▶ Exercise goal
Only the lines from the top of the data through the one with "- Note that" are to be written out, each exactly as it stands.

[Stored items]
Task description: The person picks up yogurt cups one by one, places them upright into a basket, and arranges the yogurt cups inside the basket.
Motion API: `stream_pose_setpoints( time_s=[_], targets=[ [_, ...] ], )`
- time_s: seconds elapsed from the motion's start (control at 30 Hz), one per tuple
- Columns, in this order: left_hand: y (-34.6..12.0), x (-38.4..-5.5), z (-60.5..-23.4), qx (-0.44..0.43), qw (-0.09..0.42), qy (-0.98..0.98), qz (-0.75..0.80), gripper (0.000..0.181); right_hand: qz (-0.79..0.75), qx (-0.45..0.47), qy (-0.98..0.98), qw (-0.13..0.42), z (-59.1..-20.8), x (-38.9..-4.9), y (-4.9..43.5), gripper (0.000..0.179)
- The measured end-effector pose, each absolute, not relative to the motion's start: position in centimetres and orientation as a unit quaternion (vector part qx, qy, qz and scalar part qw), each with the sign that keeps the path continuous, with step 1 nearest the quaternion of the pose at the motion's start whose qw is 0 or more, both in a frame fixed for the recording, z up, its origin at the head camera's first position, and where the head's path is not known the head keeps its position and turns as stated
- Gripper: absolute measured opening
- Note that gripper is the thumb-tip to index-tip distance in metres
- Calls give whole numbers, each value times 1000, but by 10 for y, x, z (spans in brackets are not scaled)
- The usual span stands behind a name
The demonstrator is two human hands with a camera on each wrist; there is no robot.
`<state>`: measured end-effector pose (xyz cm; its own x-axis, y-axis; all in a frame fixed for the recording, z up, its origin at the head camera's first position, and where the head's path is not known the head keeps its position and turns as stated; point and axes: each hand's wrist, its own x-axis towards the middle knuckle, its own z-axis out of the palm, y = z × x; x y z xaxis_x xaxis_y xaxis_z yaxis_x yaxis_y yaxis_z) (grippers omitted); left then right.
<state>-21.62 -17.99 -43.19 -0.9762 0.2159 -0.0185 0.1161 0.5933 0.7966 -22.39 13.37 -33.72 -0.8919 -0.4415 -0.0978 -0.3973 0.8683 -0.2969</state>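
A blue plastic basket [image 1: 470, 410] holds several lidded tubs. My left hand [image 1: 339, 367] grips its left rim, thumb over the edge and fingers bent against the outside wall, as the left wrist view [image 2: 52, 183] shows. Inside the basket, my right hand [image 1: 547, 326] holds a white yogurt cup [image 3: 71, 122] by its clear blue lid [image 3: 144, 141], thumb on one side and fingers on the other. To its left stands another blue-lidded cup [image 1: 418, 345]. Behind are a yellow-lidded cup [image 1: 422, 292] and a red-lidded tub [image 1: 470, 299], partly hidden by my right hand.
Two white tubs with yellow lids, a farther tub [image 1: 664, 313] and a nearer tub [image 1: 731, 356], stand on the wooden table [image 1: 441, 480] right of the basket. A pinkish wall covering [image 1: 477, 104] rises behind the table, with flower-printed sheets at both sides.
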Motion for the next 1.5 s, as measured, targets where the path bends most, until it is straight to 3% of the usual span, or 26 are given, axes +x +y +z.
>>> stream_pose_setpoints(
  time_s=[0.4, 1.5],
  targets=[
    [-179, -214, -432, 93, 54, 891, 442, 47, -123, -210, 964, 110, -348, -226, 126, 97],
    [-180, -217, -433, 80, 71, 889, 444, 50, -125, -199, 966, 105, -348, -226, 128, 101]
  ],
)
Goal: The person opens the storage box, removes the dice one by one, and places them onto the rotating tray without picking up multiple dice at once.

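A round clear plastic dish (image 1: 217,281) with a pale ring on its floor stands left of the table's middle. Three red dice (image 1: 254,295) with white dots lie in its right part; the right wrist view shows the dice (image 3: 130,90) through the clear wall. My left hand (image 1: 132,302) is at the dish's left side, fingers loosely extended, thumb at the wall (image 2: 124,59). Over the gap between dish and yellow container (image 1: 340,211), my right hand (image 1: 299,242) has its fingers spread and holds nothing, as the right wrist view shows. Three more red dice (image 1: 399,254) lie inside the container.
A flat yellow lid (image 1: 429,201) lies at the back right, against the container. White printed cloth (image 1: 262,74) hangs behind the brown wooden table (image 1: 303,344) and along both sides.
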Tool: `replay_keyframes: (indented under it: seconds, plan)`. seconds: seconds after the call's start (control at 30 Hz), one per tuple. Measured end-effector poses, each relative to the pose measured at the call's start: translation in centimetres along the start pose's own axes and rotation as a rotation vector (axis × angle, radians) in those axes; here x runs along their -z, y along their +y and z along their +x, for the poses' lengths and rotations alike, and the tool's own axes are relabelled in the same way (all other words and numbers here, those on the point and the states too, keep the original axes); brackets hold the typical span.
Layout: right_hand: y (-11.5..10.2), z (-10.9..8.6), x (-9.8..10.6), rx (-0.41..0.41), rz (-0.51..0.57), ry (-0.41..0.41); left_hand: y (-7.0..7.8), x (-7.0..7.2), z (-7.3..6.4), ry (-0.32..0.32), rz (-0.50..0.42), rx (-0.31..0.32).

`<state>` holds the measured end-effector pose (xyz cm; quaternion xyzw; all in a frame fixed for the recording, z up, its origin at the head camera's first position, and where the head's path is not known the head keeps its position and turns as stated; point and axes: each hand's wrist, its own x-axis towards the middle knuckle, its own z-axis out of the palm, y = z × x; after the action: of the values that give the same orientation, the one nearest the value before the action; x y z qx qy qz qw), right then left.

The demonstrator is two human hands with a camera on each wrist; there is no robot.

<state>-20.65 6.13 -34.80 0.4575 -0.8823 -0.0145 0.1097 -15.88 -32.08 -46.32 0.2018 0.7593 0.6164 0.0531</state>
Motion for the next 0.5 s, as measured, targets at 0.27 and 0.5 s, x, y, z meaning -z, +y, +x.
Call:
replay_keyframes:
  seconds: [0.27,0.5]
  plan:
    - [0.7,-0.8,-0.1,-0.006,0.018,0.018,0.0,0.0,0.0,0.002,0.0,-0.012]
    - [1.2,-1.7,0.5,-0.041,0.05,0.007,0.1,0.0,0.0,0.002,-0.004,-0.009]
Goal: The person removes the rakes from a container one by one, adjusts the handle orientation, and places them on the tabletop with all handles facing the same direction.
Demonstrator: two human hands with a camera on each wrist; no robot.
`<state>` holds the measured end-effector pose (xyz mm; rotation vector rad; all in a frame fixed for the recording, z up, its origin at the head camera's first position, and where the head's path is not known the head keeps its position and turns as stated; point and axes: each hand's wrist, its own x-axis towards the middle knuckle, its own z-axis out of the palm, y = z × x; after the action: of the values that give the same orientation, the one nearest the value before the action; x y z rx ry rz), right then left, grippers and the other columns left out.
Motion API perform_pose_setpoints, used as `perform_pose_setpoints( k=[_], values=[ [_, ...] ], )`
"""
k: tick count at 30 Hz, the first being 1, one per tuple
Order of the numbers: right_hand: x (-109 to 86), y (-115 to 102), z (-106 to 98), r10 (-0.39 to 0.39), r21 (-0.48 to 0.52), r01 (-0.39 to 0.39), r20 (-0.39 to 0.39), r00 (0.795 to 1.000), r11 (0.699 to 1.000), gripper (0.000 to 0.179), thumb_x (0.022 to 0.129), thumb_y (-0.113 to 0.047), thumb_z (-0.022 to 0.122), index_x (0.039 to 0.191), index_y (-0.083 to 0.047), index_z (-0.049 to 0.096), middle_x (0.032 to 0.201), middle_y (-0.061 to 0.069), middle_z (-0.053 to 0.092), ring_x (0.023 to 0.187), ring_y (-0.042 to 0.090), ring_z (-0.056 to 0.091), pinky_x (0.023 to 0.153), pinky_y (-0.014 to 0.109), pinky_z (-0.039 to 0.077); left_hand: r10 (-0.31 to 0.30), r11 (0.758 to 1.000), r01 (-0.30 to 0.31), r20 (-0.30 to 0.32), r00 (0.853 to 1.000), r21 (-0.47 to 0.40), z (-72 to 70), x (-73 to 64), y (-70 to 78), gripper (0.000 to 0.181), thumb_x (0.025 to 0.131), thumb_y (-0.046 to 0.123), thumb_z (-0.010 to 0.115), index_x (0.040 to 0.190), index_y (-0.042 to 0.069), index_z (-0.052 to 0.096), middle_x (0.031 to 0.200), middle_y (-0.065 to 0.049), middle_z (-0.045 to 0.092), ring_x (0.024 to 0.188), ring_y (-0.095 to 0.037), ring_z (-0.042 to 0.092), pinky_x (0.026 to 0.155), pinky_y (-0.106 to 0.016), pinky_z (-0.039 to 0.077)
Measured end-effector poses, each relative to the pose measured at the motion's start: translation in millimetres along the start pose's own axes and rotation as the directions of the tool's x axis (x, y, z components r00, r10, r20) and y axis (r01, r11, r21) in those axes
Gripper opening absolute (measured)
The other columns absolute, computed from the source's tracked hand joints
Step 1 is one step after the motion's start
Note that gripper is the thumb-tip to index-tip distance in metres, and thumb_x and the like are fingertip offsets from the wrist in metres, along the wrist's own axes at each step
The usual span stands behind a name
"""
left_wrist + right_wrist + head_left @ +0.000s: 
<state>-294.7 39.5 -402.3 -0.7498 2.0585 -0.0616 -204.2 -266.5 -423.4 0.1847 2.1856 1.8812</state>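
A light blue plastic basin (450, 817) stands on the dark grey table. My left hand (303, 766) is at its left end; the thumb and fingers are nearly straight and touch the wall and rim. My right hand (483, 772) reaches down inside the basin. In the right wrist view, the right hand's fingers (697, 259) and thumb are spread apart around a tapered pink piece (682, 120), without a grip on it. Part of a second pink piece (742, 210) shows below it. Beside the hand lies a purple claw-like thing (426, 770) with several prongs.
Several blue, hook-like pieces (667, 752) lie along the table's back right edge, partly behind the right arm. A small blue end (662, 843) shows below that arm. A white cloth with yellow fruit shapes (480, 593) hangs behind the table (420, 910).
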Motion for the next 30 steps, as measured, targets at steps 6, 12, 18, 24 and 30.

▶ Solution for this task
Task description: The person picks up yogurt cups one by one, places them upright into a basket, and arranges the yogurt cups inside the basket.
Motion API: `stream_pose_setpoints( time_s=[_], targets=[ [_, ...] ], )`
- time_s: seconds elapsed from the motion's start (control at 30 Hz), one per tuple
- Columns, in this order: left_hand: y (-34.6..12.0), x (-38.4..-5.5), z (-60.5..-23.4), qx (-0.44..0.43), qw (-0.09..0.42), qy (-0.98..0.98), qz (-0.75..0.80), gripper (0.000..0.181); right_hand: qz (-0.79..0.75), qx (-0.45..0.47), qy (-0.98..0.98), qw (-0.13..0.42), z (-59.1..-20.8), x (-38.9..-4.9), y (-4.9..43.5), gripper (0.000..0.179)
- The measured end-effector pose, each absolute, not relative to the motion's start: position in centimetres and orientation as a unit quaternion (vector part qx, qy, qz and scalar part qw), each with the sign that keeps the path continuous, with step 1 nearest the quaternion of the pose at the motion's start whose qw is 0 or more, both in a frame fixed for the recording, z up, its origin at the head camera's first position, and where the head's path is not known the head keeps its position and turns as stated
- Gripper: absolute measured opening
- Note that gripper is the thumb-tip to index-tip distance in metres

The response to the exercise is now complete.